Due to the limitations of personal abilities, there may be some mistakes. Please criticize and correct me. I hope to learn from everyone together.

Abstract

  • A semi-reactive trajectory generation algorithm is proposed , which can be well integrated into the decision-making layer. This method combines passive collision with cruise control, merging, car following, etc. based on the optimal control strategy in the Frenet coordinate system.
  • Find reasonable approximations in the set of optimal solutions to unconstrained optimization problems to solve constrained optimization problems and select the best solution to satisfy constraints .
  • High speeds are decoupled horizontally and vertically from each other; low speeds are different.

I. INTRODUCTION

A. Motivation

Traditional algorithms have some limitations and are difficult to apply to dynamic and complex environments and high-speed scenarios.

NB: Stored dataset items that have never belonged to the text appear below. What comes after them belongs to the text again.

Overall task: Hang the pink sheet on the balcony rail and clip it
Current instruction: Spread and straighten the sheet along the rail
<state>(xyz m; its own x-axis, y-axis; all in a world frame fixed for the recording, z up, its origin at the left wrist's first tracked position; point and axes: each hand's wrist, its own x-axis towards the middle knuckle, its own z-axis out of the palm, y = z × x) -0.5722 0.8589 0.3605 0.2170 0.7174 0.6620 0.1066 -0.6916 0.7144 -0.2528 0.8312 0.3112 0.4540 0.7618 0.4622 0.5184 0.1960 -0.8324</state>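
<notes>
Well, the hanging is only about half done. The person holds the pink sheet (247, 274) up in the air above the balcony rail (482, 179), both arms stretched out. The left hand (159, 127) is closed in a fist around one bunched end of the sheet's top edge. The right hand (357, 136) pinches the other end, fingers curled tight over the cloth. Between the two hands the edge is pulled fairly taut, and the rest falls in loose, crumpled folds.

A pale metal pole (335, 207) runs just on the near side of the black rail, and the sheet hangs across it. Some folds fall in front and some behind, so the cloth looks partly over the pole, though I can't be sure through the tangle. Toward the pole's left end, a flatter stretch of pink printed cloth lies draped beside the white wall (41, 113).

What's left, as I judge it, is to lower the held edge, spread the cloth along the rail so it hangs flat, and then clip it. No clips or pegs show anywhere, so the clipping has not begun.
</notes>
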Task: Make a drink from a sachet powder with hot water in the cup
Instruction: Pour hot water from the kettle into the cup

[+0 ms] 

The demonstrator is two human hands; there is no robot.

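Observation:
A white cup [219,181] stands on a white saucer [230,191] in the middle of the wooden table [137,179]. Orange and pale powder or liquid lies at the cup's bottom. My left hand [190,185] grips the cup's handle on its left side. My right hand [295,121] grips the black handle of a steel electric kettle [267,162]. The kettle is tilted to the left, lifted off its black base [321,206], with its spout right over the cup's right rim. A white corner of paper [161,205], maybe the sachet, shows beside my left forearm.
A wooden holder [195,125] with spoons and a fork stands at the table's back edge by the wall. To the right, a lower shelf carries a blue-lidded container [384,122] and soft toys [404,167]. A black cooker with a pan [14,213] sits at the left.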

The method proposed by the author can:

  1. It is well adapted to highway scenarios and can generate driving actions that keep the speed constant (meaning that operations such as lane changing and merging are independent of driving speed) and transfer speed and distance control to the planning level.
  2. Reactive (passive?) obstacle avoidance is achieved by combining steering, braking/acceleration.

B. Related work

  • [11], [19], [2], [4]: ​​Use a global trajectory connecting the starting point and a distant possible target state, but this type of method does not consider various uncertainties in the driving process of autonomous vehicles . Relies on the accurate prediction of the future behavior trajectories of other traffic participants .
  • [16], [1], [7]: The discrete optimization method is used: the finite trajectory library (discretization of the control space) is obtained through forward integration of the vehicle dynamics differential equation . Use the trajectory library to evaluate and score using the cost function for local path planning. The types of trajectories can take many forms. However, this approach may be suboptimal. And this method may produce overshoot or even instability , as shown in the figure below.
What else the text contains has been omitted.